Is there really an Oscar bump?
THE predictable pronouncement by likely Academy Award losers -- that the real honor is the nomination, not the Oscar itself -- is about as credible as anyone’s saying they can’t wait for the next “Harold & Kumar” movie. But when it comes to box office returns, an Oscar nomination is indeed far more valuable than taking home the top trophy.
With the studios and their specialized film divisions spending tens of millions of dollars on award campaigns, it’s natural to assume the holy grail is the Oscar statuette. It’s an attractive myth, and one that gets a lot of media attention. If only it were still true.
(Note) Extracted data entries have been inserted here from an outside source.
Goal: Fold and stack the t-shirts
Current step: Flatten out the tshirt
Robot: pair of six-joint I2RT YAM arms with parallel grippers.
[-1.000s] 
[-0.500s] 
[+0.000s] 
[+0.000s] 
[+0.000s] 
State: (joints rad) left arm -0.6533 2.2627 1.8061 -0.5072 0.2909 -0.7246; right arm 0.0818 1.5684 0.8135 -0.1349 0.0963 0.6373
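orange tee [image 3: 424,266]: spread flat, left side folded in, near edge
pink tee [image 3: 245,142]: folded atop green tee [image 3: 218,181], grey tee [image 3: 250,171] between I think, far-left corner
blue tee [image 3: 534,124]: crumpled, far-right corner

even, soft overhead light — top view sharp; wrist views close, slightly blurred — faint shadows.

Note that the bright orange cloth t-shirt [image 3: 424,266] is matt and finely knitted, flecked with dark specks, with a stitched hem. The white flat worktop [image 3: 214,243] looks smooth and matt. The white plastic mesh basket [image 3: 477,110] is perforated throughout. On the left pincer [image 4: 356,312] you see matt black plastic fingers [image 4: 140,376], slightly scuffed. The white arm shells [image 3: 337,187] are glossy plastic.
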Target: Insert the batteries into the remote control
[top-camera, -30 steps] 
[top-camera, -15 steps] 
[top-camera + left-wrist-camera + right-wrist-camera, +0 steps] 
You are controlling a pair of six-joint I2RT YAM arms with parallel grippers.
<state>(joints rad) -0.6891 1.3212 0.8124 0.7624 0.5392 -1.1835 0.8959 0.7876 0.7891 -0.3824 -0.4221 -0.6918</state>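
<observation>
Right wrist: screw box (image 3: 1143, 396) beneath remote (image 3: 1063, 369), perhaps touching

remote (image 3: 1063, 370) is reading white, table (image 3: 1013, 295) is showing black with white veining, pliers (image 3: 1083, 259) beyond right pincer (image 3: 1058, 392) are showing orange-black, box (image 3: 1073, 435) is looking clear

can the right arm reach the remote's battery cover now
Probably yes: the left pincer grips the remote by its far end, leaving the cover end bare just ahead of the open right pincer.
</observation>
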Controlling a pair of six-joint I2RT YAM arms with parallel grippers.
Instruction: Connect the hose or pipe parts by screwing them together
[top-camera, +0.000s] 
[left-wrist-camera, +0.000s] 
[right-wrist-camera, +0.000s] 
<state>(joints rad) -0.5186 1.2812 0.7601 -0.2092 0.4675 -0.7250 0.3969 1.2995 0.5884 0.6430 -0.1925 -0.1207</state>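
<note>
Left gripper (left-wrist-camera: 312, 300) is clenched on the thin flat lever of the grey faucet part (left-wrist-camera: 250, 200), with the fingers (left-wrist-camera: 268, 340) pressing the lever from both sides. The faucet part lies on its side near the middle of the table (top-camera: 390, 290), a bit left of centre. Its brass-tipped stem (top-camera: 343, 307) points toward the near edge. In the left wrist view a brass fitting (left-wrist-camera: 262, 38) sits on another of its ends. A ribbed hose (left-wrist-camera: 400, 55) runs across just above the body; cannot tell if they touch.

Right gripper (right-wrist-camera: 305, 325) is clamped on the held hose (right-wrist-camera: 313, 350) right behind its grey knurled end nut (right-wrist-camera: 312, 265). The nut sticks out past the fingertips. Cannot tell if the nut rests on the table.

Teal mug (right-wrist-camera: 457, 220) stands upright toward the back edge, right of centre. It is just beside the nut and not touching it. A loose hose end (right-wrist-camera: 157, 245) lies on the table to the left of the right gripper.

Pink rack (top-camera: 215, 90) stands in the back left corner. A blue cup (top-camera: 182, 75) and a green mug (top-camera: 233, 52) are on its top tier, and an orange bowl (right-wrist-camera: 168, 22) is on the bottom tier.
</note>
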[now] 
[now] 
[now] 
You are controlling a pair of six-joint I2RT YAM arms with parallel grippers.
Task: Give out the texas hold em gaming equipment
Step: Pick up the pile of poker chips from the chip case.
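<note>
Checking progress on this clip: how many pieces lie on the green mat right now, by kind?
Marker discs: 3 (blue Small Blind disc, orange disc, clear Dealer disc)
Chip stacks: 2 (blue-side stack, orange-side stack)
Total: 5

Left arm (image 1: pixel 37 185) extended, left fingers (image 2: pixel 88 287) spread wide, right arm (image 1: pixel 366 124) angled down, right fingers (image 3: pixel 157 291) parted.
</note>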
Though the little gold man is an imposing addition to any bookcase and briefly slakes the unquenchable vanity of filmmakers, producers and studio executives, its effect on a film’s ultimate profitability is routinely negligible. In some cases, an over-the-top campaign -- “Good Night, and Good Luck” being an excellent recent example -- can actually slash a film’s profitability.
Any “Oscar bump,” in other words, translates into more prestige and ego boost than a box office bonus. Among this year’s best picture nominees, only one movie, “There Will Be Blood,” clearly stands to benefit at the multiplex were it to win the top prize, because its theatrical release could still build.
The reason has less to do with the prestige of the Oscars than the timing of the ceremony itself and the increasingly short theatrical life almost all movies enjoy. Academy Award eligibility is governed by release dates, and, even with the Oscar ceremony now in February instead of March, movies released in late 2007 have been in theaters for two months or more -- an eternity compared with many films -- by the time the awards are handed out.
If a movie is in the midst of a slowly building national release when the nominations are revealed in late January -- the case with “Million Dollar Baby” -- the benefits of both prominent nominations and a best picture triumph can be enormous. But most films in this year’s best picture race have little room to grow theatrically, meaning most additional Oscar returns will come through increased DVD sales.
Over the last four years, all but one best picture winner has bagged the lion’s share of its ticket sales well before the Academy Award telecast. In 2004, “The Lord of the Rings: The Return of the King” had grossed more than $337.8 million when the nominations were announced and $364.1 million by the time it collected the best picture Oscar. After the win, “The Return of the King” grossed less than $13 million more, or just 3.4% of its total theatrical haul.
A year later, though, “Million Dollar Baby” had sold just $8.3 million in tickets and was only in 147 theaters when Oscar nominations came out. In the five weekends after the nominations and before it won the best picture Academy Award, the Clint Eastwood movie shifted into wide release and grossed $56.6 million more. After grabbing the best picture trophy, “Million Dollar Baby” took in an additional $35.6 million. More than 90% of “Million Dollar Baby’s” receipts, to put it another way, followed the nominations.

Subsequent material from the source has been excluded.